### Activity:
An exact transcription is needed of the lines below from the one with "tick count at" through the one with "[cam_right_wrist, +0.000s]", with no other lines and no pictures.

[[ Raw data open ]]

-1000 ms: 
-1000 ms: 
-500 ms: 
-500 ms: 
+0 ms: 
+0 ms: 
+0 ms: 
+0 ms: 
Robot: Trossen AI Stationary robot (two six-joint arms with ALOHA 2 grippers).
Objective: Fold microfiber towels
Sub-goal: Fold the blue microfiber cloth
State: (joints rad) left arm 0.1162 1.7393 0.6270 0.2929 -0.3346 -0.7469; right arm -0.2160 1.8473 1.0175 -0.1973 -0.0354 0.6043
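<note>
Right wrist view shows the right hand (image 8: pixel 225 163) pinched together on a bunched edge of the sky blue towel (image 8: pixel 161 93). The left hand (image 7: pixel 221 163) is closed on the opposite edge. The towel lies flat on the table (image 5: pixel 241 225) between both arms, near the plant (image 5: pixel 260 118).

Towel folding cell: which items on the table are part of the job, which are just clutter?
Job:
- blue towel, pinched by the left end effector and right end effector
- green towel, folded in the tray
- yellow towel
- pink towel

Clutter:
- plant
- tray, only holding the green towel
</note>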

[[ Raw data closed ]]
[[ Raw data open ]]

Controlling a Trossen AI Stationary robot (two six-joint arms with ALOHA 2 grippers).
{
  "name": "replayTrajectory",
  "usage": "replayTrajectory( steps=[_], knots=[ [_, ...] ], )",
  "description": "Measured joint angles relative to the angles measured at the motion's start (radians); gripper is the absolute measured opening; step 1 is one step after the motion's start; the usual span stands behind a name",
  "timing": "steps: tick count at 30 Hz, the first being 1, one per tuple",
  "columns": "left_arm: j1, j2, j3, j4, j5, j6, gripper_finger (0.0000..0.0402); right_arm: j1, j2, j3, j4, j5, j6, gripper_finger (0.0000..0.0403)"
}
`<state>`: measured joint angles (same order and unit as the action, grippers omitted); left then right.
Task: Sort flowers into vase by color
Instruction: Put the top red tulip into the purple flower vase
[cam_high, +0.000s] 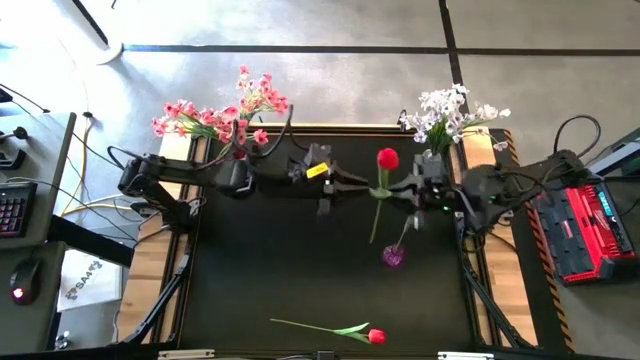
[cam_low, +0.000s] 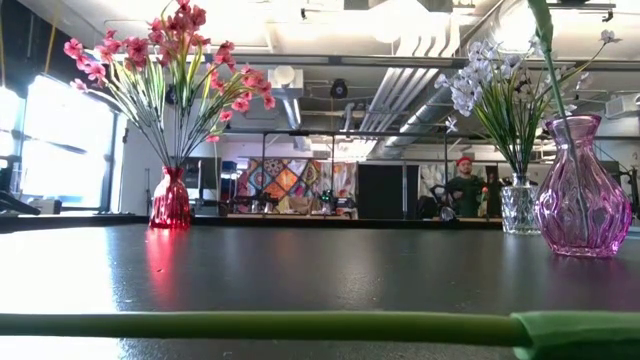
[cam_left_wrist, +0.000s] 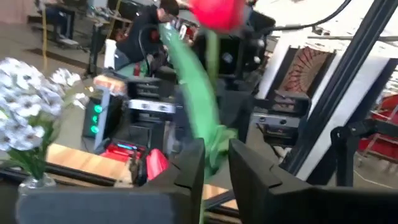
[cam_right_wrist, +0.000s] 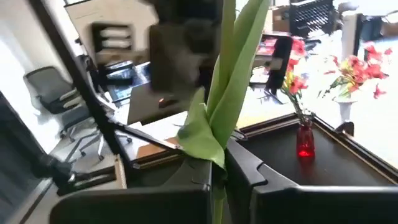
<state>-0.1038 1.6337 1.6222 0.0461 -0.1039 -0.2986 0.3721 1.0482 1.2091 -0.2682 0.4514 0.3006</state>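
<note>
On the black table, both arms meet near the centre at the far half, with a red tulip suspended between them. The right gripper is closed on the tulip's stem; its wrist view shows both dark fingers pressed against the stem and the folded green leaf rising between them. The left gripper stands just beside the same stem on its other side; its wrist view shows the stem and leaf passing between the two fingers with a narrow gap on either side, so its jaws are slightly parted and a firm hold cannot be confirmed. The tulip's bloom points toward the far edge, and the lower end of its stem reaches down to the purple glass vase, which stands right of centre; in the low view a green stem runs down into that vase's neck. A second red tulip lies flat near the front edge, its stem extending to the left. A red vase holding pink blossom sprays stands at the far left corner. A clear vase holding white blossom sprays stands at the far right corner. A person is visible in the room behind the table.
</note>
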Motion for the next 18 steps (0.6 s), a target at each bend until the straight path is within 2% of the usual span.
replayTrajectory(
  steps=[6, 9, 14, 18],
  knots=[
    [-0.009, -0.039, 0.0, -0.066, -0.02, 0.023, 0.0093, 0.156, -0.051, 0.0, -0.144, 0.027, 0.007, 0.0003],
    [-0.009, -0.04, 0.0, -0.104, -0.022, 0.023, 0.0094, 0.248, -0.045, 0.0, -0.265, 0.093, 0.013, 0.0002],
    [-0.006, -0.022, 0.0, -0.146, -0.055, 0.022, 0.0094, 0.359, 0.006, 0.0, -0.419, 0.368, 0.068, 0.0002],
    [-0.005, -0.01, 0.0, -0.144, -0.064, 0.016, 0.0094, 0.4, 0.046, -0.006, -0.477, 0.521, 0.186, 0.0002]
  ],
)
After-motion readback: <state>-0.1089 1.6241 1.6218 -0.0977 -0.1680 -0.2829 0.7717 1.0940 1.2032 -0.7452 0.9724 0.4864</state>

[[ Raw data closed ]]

### Written answer:
  "timing": "steps: tick count at 30 Hz, the first being 1, one per tuple",
  "columns": "left_arm: j1, j2, j3, j4, j5, j6, gripper_finger (0.0000..0.0402); right_arm: j1, j2, j3, j4, j5, j6, gripper_finger (0.0000..0.0403)"
}
`<state>`: measured joint angles (same order and unit as the action, grippers omitted); left then right.
Task: Sort flowers into vase by color
Instruction: Put the top red tulip into the purple flower vase
[cam_high, +0.000s] 
[cam_low, +0.000s] 
[cam_left_wrist, +0.000s] 
[cam_right_wrist, +0.000s] 

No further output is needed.